The journalism department, which currently sits under the College of Arts and Sciences umbrella, is planning a break from the Arts and Sciences to become its own college in fall 2009.

Though formal plans for the school have yet to be nailed down, Mitch Land, director of NT's Mayborn Graduate Institute of Journalism, said the department will become an official journalism school in 2009 if everything runs according to plan.

"We're in the midst of writing proposals," Land said. "If we get approvals all along the way, according to our process, I would say a formal ribbon cutting would come by then."

Getting money for the school will be a difficult part of the founding process, Land said. Since the journalism department is part of a larger college, it gets part of the money that is allocated for the College of Arts and Sciences. Land said when journalism becomes its own school, it will simply take the portion of money it is already receiving.

"That percentage would move with us and then we would request new funding," Land said. "We've got to be proactive about seeking outside funding."

Though the journalism department will stand on its own, Land said all classes would be held in the General Academic Building unless more funds are received to build a new building.

"I would love to have a new building," Land said, but acknowledged that there is little room for a new building on campus. "We will stay right where we are. The demands are high with the growth that we've had."

Though the news of journalism's break from Arts and Sciences is recent, the idea isn't.

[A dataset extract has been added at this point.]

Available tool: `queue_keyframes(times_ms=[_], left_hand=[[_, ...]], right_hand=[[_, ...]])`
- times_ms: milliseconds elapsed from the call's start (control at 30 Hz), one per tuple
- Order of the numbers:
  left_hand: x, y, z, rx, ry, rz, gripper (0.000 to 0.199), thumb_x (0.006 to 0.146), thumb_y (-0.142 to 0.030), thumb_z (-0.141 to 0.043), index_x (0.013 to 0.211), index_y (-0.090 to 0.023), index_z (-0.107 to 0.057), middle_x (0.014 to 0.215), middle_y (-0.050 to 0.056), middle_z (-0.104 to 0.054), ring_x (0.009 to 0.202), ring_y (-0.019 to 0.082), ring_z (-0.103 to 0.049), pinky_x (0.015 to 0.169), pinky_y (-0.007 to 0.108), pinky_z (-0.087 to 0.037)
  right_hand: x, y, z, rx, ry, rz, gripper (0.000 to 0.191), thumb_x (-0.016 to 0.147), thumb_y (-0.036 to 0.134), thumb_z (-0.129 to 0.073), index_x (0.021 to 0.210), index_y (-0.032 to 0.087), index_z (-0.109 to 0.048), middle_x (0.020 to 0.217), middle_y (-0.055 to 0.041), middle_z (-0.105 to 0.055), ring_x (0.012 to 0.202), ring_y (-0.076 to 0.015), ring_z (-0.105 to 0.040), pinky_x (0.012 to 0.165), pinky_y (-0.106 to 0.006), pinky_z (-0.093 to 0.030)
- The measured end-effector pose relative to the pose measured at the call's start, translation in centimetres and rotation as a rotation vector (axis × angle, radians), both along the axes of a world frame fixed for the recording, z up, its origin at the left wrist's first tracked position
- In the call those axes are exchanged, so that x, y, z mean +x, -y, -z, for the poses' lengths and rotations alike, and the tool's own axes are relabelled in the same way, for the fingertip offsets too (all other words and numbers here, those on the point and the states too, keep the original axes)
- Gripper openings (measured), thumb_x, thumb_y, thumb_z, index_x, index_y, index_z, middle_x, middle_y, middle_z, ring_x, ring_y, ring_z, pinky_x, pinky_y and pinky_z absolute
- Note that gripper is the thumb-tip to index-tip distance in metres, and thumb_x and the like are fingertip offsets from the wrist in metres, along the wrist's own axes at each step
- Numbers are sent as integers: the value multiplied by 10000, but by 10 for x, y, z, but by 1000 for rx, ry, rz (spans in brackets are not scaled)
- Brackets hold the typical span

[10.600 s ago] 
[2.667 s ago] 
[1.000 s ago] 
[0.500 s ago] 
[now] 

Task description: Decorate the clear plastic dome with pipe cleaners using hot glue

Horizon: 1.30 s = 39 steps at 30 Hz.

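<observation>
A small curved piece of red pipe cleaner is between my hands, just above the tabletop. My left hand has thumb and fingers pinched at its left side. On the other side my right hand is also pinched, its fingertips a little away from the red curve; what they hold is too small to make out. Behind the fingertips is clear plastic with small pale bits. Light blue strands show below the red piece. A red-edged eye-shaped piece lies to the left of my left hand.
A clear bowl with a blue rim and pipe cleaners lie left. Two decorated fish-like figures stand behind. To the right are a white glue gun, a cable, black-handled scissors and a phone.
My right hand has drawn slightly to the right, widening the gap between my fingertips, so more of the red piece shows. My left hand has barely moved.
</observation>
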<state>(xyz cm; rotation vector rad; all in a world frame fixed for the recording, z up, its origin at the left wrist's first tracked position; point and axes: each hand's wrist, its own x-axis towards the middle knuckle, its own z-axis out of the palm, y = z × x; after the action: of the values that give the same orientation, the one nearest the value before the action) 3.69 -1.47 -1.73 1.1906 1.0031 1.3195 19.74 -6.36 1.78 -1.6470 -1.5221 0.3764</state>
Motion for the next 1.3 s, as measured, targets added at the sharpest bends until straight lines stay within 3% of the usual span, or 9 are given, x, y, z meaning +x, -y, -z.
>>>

Land said that after several years of discussion, the concept was laid aside. But the conversation was "re-ignited" when NT President Gretchen Bataille took office in 2006 and brought with her a new administration.

Richard Wells of the journalism faculty and former journalism department chairman, said the discussions began in 1977 when the then dean of the College of Arts and Sciences asked Reg Westmoreland, journalism department chairman, to draft a proposal for a free-standing journalism school. The proposal was rejected when it was taken to Austin for approval.

Building on Westmoreland's original plans, Wells also proposed a college of journalism when he became chairman in 1980.

"During my time as chairman, I did it twice," he said. "One at the request of the dean of the Arts and Sciences…and one at the request of someone in the administration."

Wells said both proposals included the departments of communication studies and radio, television and film. Both of Wells' proposals were rejected by NT administration and never reached Austin for approval.

Since then, Wells said the department has applied for grants and has been turned down because of its status.

"A couple times we applied for some pretty lucrative grants and we were turned down because we were a department and not a school," he said.

He said the journalism school's free-standing status would make it easier to get such grants but would also make competition for them more intense.

"It's not like being a department," he said. "It's a whole different world."